---- DATA EXTRACT
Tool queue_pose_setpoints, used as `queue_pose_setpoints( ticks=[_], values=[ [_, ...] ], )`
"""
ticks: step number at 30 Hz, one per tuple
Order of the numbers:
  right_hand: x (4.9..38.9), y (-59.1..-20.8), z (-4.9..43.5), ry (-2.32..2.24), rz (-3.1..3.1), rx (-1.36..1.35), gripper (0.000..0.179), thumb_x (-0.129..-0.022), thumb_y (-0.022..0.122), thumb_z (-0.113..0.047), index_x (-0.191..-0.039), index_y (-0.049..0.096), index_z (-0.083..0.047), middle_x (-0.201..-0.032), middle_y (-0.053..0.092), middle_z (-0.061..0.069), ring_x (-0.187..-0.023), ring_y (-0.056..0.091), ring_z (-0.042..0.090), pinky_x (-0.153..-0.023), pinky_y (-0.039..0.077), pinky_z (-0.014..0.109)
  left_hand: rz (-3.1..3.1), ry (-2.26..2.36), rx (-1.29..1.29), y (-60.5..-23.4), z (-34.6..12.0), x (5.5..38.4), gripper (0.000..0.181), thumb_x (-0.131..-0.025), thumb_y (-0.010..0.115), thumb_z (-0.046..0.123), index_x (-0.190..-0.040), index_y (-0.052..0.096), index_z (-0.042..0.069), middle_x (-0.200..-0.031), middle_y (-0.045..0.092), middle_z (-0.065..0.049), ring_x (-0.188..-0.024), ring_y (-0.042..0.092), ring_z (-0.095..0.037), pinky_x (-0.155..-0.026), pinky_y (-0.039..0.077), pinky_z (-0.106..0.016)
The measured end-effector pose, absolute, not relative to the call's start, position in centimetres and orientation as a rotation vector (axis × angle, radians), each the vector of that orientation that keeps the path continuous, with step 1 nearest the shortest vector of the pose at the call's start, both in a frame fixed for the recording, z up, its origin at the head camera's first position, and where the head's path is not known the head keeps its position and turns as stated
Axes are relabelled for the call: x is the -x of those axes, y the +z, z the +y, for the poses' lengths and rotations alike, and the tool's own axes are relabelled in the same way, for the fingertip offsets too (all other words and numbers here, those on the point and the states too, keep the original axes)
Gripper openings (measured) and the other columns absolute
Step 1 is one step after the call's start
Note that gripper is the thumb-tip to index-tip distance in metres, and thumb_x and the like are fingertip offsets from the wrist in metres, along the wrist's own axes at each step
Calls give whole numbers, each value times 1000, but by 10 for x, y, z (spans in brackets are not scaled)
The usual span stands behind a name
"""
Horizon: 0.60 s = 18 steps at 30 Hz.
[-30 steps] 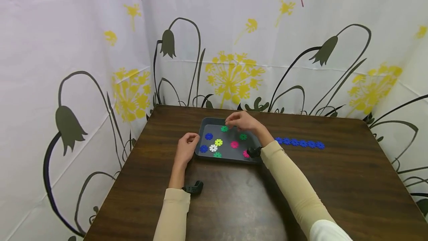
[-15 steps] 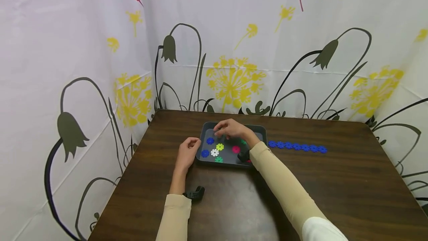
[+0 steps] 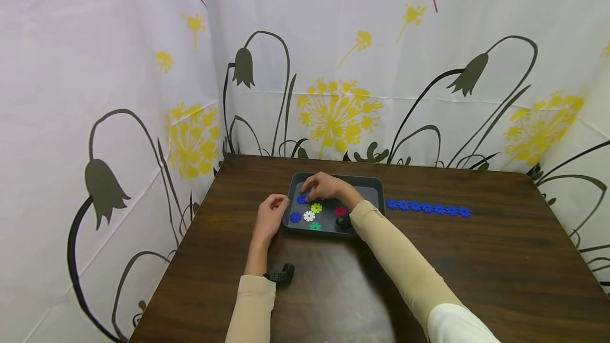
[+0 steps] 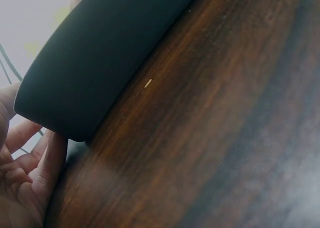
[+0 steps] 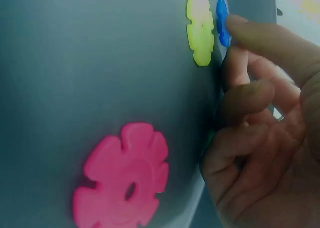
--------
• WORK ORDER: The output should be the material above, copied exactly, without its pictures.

• ANSWER BELOW:
Tool queue_pose_setpoints, used as `queue_pose_setpoints( ticks=[_], values=[ [_, ...] ], )`
"""
ticks: step number at 30 Hz, one per tuple
Order of the numbers:
  right_hand: x (4.9..38.9), y (-59.1..-20.8), z (-4.9..43.5), ry (-2.32..2.24), rz (-3.1..3.1), rx (-1.36..1.35), gripper (0.000..0.179), thumb_x (-0.129..-0.022), thumb_y (-0.022..0.122), thumb_z (-0.113..0.047), index_x (-0.191..-0.039), index_y (-0.049..0.096), index_z (-0.083..0.047), middle_x (-0.201..-0.032), middle_y (-0.053..0.092), middle_z (-0.061..0.069), ring_x (-0.187..-0.023), ring_y (-0.056..0.091), ring_z (-0.042..0.090), pinky_x (-0.153..-0.023), pinky_y (-0.039..0.077), pinky_z (-0.014..0.109)
  left_hand: rz (-3.1..3.1), ry (-2.26..2.36), rx (-1.29..1.29), y (-60.5..-23.4), z (-34.6..12.0), x (5.5..38.4), gripper (0.000..0.181), thumb_x (-0.131..-0.025), thumb_y (-0.010..0.115), thumb_z (-0.046..0.123), index_x (-0.190..-0.040), index_y (-0.052..0.096), index_z (-0.042..0.069), middle_x (-0.200..-0.031), middle_y (-0.045..0.092), middle_z (-0.065..0.049), ring_x (-0.188..-0.024), ring_y (-0.042..0.092), ring_z (-0.095..0.037), pinky_x (-0.155..-0.026), pinky_y (-0.039..0.077), pinky_z (-0.106..0.016)
The measured end-effector pose, absolute, not relative to the call's start, position in centimetres and orientation as a rotation vector (axis × angle, radians), each the vector of that orientation that keeps the path continuous, with step 1 nearest the shortest vector of the pose at the call's start, both in a frame fixed for the recording, z up, its origin at the head camera's first position, and where the head's path is not known the head keeps its position and turns as stated
Axes are relabelled for the call: x is the -x of those axes, y the +z, z the +y, for the poses' lengths and rotations alike, and the tool's own axes are relabelled in the same way, for the fingertip offsets too (all other words and numbers here, those on the point and the states too, keep the original axes)
Gripper openings (measured) and the other columns absolute
Step 1 is one step after the call's start
Note that gripper is the thumb-tip to index-tip distance in metres, and thumb_x and the like are fingertip offsets from the wrist in metres, along the wrist's own axes at each step
Calls give whole numbers, each value times 1000, but by 10 for x, y, z (spans in brackets are not scaled)
The usual span stands behind a name
"""
Horizon: 0.60 s = 18 steps at 30 Hz.
[-30 steps] 
[-15 steps] 
[+0 steps] 
[+0 steps] 
[+0 steps] 

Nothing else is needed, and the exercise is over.